> despite popular believe P2P networks suffer from centralization issues in P2P ...

tzpardi · on June 19, 2016

The number of existing bootstrapping nodes do not solve the fundamental problem of current centralized bootstrapping. Not even if a virtual box costs $1 instead of $10. The issue is how a connecting node knows about other nodes in the network, and the current propagation of this information i.e. the DNS or IP of the seed nodes introduces centralization.

The closest and best solution for this problem was the early days idea of Bitcoin to use IRC to publish the listening seed information, but IRC still not decentralized, so IMHO decentralized bootstrapping is a real problem which we need to solve.
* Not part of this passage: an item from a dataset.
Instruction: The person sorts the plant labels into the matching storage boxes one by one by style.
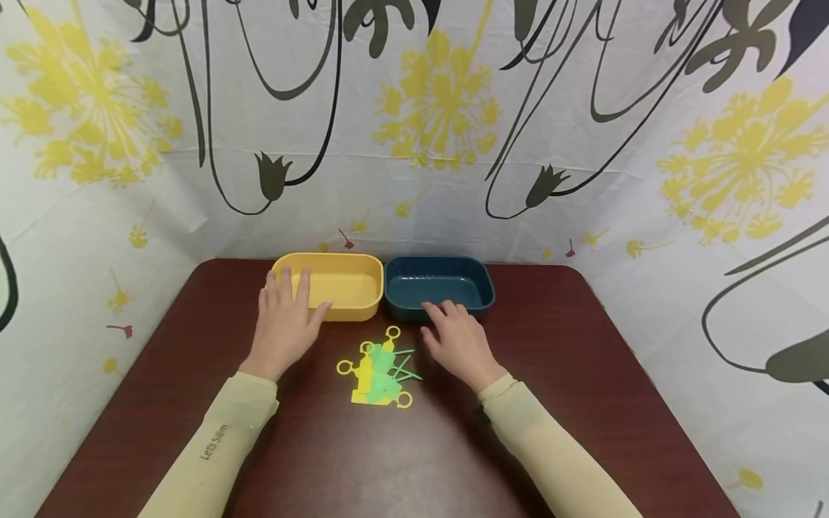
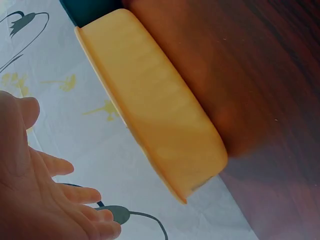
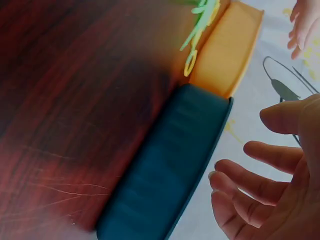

I kicked out a discussion for this at https://groups.google.com/forum/#!topic/streembit-dev/Xl2DpG...

the8472 · on June 19, 2016

It is decentralized in the sense that it is not centralized, i.e. there is no central entity in control managing entry into the network.

The key point is that any node in a p2p network can be used to join the network, so any number of independent entities can publish lists of ways to join the network.

Certainly, i would also love some multicast/anycast support on the IP level, but we don't have that, so making sure that you have many independent entry points into the network is the next best thing.

Maybe you're thinking distributed, not decentralized? https://i.imgur.com/YsiiKeq.png

zzzcpan · on June 19, 2016

I don't think bootstrapping per se is a problem. You only have to do it on first install and this allows for a simple solution to distribute bootstrapping in time, i.e. changing hardcoded bootstrapping data every N minutes, so new users could bootstrap from different nodes, than the users before them and so on.

A bigger problem is how software is developed. The development itself is centralized, but even worse, traditional software development approaches cannot predict all future problems, but rely on fixing them to keep the software working, which means it must be delivered to users in a centralized way too.

tzpardi · on June 19, 2016

I am sorry, but centralized network bootstrapping is a very well known issue and unsolved problem of decentralized networks.

http://ryandoyle.net/assets/papers/Distributed_Bootstrapping...

http://grothoff.org/christian/dasp2p.pdf

http://www.net.in.tum.de/fileadmin/TUM/NET/NET-2014-08-1/NET...

You say: "i.e. changing hardcoded bootstrapping data every N minutes, so new users could bootstrap from different nodes"

The fundamental issue is, changing the data where? The node who wants to connect to the peer network, obviously cannot obtain the information from the peer network itself (as node is not connected), so obtain the information from where? Currently, all decentralized applications, including my system Streembit use the techniques of obtaining the information from a centralized source - which is the oxymoron of decentralization. If a web services or other centralized applications provide the new node with the list of existing listening/connected nodes then the solution is surely not decentralized. Government agencies or cyber-criminals only need to attack the hard coded, listening seed nodes and then the network is done and never can be back again until a new list of hardcoded seed nodes is published via the application source code or via other channels.

As I said above, Satoshi's original idea to obtain the seed info from IRC was the closest to decentralization, but since IRC is centralized itself I am sure you can see how far that is from the a decentralized bootstrapping.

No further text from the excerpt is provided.